Single-crystal quartz (α-SiO₂) is the foundational piezoelectric material of the electronics industry. Since Walter Cady's discovery of the quartz crystal oscillator in 1921, the material's unique combination of piezoelectricity — the linear coupling between mechanical strain and electric polarization — with an extraordinarily high mechanical quality factor (Q > 10⁶) and temperature-stable crystallographic orientations has made it irreplaceable for frequency control, timing, and RF filtering across virtually every electronic system.

The global quartz crystal device market exceeds USD 4 billion annually, encompassing tens of billions of individual resonators in smartphones (TCXOs, SAW filters), automotive electronics (RKE, TPMS, ADAS clocking), IoT edge nodes (32.768 kHz tuning forks), telecommunications infrastructure (OCXOs stabilized to ±0.1 ppb), and aerospace/defense systems requiring GPS-disciplined timing references. Despite the emergence of MEMS silicon timing solutions, quartz retains dominance at the high-performance end due to its unrivalled Q-factor, temperature stability, and decades of manufacturing maturity.
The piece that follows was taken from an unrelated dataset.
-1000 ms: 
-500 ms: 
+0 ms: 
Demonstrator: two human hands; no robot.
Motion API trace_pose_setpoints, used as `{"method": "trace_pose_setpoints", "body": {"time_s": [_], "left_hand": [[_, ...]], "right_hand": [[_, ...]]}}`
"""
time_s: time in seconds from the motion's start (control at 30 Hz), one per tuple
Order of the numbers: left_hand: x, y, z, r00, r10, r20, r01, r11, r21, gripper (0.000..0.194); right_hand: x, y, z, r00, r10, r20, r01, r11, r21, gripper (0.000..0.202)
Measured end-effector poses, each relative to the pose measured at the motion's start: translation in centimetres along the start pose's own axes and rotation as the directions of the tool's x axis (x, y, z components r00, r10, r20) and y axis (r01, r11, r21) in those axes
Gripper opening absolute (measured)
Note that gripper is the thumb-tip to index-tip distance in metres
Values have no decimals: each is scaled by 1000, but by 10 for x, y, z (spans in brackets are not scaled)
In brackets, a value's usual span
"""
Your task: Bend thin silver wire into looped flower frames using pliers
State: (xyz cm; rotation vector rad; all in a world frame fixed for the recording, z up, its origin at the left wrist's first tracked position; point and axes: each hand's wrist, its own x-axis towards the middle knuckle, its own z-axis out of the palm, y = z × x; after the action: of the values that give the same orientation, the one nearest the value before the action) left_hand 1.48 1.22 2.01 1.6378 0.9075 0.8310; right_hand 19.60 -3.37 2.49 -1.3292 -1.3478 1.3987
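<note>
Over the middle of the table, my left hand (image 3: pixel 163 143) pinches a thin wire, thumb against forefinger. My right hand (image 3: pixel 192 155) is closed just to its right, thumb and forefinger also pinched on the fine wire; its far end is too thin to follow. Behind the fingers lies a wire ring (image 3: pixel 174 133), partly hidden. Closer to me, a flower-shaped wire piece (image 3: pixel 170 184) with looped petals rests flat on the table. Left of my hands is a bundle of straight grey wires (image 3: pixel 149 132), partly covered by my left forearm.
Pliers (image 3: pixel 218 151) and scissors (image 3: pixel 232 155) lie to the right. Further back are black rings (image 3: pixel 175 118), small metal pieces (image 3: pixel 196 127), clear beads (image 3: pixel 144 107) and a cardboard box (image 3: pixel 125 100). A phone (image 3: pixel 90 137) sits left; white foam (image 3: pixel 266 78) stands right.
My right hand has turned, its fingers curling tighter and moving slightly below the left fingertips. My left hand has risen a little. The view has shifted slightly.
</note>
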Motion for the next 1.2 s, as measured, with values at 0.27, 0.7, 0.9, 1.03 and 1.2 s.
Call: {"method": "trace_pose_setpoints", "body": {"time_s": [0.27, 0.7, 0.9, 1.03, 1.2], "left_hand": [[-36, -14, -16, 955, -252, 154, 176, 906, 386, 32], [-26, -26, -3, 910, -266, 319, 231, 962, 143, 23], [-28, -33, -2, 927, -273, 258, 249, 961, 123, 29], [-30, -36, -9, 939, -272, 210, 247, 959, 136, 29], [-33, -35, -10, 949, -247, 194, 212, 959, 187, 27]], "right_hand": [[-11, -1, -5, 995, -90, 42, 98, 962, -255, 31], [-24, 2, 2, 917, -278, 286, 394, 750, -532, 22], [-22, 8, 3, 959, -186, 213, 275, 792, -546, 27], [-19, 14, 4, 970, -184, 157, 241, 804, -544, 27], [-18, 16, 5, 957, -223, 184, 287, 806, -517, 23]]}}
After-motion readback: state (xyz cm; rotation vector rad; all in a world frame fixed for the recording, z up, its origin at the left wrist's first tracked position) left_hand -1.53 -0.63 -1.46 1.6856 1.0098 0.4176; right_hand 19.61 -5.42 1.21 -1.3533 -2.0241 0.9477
At GINECHIP, we supply single-crystal quartz wafer substrates in AT-cut, ST-cut, BT-cut, CT-cut, DT-cut, X-cut, Y-cut, and Z-cut orientations with diameters of 100mm and 150mm. Surface finishes range from lapped (for bulk resonator blanks) to CMP-polished (for SAW/BAW patterned devices). Ultra-low-alpha (ULA) quartz with emission rates below 0.002 α/cm²/hr is available for IC-proximate applications. Every lot includes a Certificate of Analysis documenting cut angle, surface roughness, TTV/bow, resonant frequency uniformity, and impurity levels.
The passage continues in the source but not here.